The means for producing the required pulses of energization for the transducer element 6 may be substantially as described in the above-mentioned British Patent Specification No. 1,138,536. They are schematically indicated in FIG. 1 as a pulse generator P mechanically coupled to the engine E and having in addition a control input C. An oscillatory voltage of the frequency of the desired ultrasonic vibrations is produced by an oscillator O energized with current from a battery B, a pulse generator P geing operative to apply this oscillatory voltage to the wires 9 and in the form of the requisite pulses.
The illustrated embodiment also shows other means by which the ball valve 15 can be lifted off its seat 14 during the periods in which injection is desired, and which do not rely on the dynamic action of ultrasonic vibration of the cylindrical horn member 2. Although these means can be used independently, they are used in the illustrated embodiment to increase the rate of flow permitted by the ball valve above the rate achieved when inertia action during the vibration is exclusively relied-upon. They comprise a solenoid winding 18 arranged round the cylindrical horn portion 2 at a suitable axial position. This cylindrical horn portion 2 is made of non-magnetic material, while the ball valve element 15 consists of magnetizable steel or other ferromagnetic material. The winding 18 is so positioned that the valve element 15 will be lifted off its seat 14 by magnetic action when the solenoid winding 18 is energized. The energizing current is preferably direct current; otherwise the cylindrical portion 2 should be made of a material having sufficiently low electric conductivity to avoid undue screening action by induced currents. Suitable means are provided for timing the energizing current pulses for the winding 18 so as to coincide with pulses of ultrasonic-frequency current applied to the piezoelectric element 6. In the illustrated embodiment this is achieved by connecting the winding, via a rectifier arrangement 19, 20 across the wires 9, 10, as shown by chain-dotted connecting lines 9a,
10a. It will be readily appreciated by a person skilled in the art that the described solenoid arrangement may be modified in various ways, for example by combining a non-magnetic valve element with a magnetic armature connected to it for common movement, and that, on the other hand the function of the ball-valve arrangement in an ultrasonically vibratable nozzle is independent of any particular means applied for producing the ultrasonic vibrations.

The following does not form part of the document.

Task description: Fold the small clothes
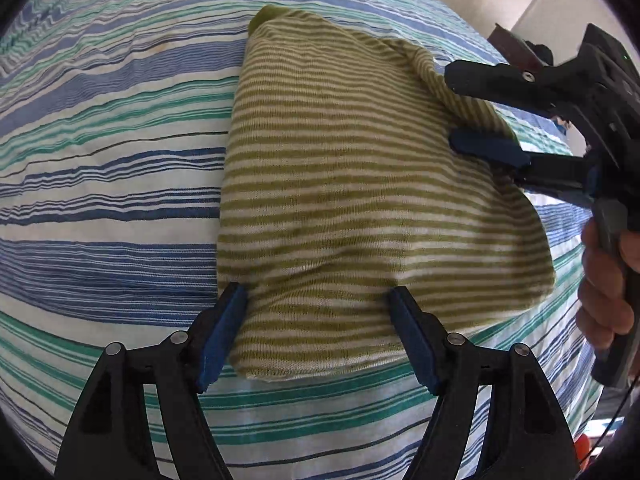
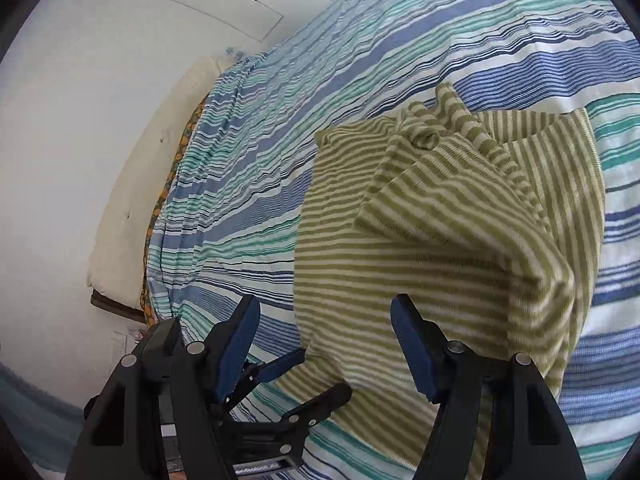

It has been found that while the atomization of the fuel achieved by the application of ultrasonic vibrations to the nozzle is highly effective at low and medium rates of fuel supply, it tends to become inadequate beyond a certain flow rate for any given nozzle arrangement, and FIG. 2 illustrates a further development of the invention which in experiments has been found to improve considerably the effectiveness of atomization at such high rates of fuel supply while retaining the advantages of ultrasonic atomization at lower rates. In this arrangement, in which the same references as in FIG. 1 are used as in FIG. 1, and in which the parts not shown may be as shown in FIG. 1, the stem 2 is formed with a stepped bore having two parts 11a, 11b, the latter being in the form of a counterbore, in which a valveseat member 14a forming the valve seat 14 and the nozzle passage 12, and a plug 21, which at its circumference is provided with helical grooves 22, are secured in axially spaced positions so as to leave between the plug 21 and the valve seat 14 a swirl chamber 23, in which the ball valve 15 is movable. This valve is normally held on its seat 14 by the pressure of the liquid fuel in the chamber 23, no spring having been found necessary in the tests carried out.
When during the application to the nozzle of longitudinal vibrations, liquid fuel passes through the nozzle at a relatively high rate, the rate of swirl produced at the circumference of the chamber by the flow through the helical passage 22 increases as the cross-section of the flow is constricted to pass through the small-diameter passage 12, thereby introducing effective swirl atomization action, and it has been found that such an effect can be achieved without the use of additional valveoperating means such as a solenoid arrangement.
What we claim is:
1. An arrangement for injecting liquid fuel into combustion air for an internal combustion engine comprising: a nozzle body having an end face, a nozzle inlet in said body, a fuel passage for feeding liquid fuel to said nozzle inlet, a nozzle outlet in said end face, vibrator means which when energized apply ultrasonic vibrations to said nozzle body, energization control means for said vibrator means responsive to engine operating data to energize said vibrator means during engine operation to produce periods of vibration varying in duration according to the momentary fuel requirement of the engine, and a normally closed valve in said fuel passage which valve is open only when said ultrasonic vibrations are applied to said nozzle body thereby to atomize fuel from said end face.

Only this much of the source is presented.